Banks do have reason to hope, however. While banking regulators usually require GAAP-based reporting from financial institutions, which would include the use of FAS 166 and FAS 167, they can ignore GAAP for regulatory capital purposes. Indeed, that is exactly what happened when banks protested an earlier effort to improve securitization accounting. In 2005, to help quell a bank backlash against FASB’s FIN 46, the Fed announced that accounting rules need not apply to banks.
“Although [generally accepted accounting principles inform] the definition of regulatory capital, the Board is not bound to use GAAP accounting concepts in its definition of tier 1 or tier 2 because regulatory capital requirements are regulatory constructs designed to ensure the safety and soundness of banking organizations, not accounting designations established to ensure the transparency of financial statements,” said the Fed. “In this regard, the definition of tier 1 capital since the Board adopted its risk-based capital rule in 1989 has differed from GAAP equity in a number of ways.”

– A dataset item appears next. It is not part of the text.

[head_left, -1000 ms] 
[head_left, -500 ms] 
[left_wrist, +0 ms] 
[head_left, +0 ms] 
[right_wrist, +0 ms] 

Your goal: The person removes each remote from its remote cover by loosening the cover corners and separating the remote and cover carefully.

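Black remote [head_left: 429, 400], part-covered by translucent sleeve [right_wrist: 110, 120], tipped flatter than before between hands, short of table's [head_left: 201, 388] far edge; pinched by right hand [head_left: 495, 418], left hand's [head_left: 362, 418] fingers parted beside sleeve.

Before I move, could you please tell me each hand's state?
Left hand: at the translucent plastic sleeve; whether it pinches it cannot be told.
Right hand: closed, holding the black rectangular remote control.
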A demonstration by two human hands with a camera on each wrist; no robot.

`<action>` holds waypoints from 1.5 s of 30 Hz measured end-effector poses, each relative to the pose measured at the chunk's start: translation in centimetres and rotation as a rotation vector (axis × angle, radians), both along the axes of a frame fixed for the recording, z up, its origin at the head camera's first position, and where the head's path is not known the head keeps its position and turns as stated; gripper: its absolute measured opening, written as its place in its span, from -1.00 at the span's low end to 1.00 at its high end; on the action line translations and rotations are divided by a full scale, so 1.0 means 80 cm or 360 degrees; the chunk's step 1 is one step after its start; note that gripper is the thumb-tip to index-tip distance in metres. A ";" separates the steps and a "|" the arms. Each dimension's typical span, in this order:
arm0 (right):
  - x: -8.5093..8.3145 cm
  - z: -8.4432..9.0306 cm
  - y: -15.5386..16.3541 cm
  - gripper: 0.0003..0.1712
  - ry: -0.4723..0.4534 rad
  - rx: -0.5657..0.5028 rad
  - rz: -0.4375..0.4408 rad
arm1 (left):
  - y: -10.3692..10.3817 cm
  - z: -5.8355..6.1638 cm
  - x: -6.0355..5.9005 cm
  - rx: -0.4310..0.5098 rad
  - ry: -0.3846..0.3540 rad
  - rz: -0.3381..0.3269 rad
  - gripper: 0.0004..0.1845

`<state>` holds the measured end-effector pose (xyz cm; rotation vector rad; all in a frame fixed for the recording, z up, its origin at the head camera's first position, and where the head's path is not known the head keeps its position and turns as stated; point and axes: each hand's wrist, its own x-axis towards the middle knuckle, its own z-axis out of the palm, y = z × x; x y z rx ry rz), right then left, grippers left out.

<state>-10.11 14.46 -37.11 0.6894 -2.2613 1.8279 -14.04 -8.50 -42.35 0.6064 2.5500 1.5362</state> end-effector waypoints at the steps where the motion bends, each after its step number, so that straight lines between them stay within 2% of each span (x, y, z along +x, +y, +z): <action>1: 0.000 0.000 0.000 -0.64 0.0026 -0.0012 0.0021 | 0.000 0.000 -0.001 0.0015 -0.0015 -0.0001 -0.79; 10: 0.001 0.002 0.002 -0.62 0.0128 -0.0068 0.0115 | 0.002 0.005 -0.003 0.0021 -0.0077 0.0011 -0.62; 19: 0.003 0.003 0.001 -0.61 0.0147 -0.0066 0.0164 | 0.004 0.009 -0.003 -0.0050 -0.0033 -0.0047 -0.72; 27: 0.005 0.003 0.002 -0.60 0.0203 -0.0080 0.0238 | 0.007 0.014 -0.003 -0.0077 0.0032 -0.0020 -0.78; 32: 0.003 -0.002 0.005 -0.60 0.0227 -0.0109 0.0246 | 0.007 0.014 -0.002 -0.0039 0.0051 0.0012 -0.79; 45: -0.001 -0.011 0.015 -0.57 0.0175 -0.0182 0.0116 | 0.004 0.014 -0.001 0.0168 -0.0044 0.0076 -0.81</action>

Thus, there is precedent for holding banks to different standards.
Next week’s meeting at the FDIC will no doubt address the issue of whether banking regulators should avoid FAS 166 and FAS 167 for capital cushion purposes. Bankers are keeping their fingers crossed.
“We do feel the timing of the standards couldn’t be worse,” says Donna Fisher, senior vice president of tax, accounting, and financial management at American Bankers Assn., a trade group. She says the idea of forcing banks to raise large amounts of capital during the current economic crisis “doesn’t make sense.” If bank regulators do require GAAP reporting, then the ABA would like to see the Fed and others mandate a “net presentation” of assets and liabilities for capital requirements, rather than a “gross up” of the items. In that way, regulators would have the gross numbers to assess, but regulatory capital would be based on the bank’s assessment of its risks, rather than all the assets and liabilities it holds. For instance, the gross number would include all the assets and liabilities the bank has a piece of, regardless of whether it sold off a controlling interest to another entity.

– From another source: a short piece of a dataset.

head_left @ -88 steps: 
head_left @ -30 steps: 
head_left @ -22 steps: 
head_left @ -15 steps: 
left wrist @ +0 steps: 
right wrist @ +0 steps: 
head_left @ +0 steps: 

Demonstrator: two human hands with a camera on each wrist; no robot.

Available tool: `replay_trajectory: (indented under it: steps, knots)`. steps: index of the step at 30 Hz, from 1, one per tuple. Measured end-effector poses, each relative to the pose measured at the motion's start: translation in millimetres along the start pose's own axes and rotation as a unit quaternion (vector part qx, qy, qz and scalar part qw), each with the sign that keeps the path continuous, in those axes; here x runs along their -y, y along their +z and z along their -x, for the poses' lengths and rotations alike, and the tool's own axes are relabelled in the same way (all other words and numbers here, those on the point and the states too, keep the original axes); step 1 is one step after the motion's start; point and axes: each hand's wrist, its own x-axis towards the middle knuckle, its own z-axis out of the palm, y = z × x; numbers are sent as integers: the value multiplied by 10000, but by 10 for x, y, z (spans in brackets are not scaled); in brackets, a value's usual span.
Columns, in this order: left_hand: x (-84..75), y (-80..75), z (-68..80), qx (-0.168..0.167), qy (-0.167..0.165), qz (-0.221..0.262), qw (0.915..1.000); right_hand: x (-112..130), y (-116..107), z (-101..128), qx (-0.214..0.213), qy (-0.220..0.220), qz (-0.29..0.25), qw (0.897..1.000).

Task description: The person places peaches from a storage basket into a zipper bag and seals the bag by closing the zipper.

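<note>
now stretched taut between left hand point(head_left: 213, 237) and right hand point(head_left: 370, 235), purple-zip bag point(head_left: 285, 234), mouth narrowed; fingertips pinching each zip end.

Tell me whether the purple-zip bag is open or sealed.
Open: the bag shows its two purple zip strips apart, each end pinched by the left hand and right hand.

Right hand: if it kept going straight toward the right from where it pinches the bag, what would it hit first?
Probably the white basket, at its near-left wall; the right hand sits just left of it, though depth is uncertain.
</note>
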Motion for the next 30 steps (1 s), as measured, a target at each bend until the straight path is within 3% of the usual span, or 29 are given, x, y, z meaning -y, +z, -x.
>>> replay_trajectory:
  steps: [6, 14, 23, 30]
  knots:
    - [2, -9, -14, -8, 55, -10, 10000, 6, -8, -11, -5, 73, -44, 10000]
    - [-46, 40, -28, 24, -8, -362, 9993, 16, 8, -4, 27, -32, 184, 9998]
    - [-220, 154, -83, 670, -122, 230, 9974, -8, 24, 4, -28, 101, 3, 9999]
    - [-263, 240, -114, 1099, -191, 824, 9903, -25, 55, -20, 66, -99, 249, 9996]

But the problem with the net presentation, according to critics, is that before FAS 166 and FAS 167, complex transaction contracts made it difficult to determine who the controlling party was when the owners of SPEs teetered close to bankruptcy. At worst, banks purposely kept the assets off their balance sheet until the vehicle needed to be bailed out at the expense of bank shareholders.
Still, the ABA says banks are not about to start raising more capital until they hear from regulators whether GAAP reporting applies to their regulatory cushion. Ideally, banks would have liked to have seen FASB and bank regulators come out with rules at the same time, notes Fisher.
But since that opportunity has passed, the ABA is lobbying regulators for a three-year transition period if banks are required to use FAS 166 and FAS 167. During the first year, no additional capital would be required, with new capital requirements phased in over the next two years.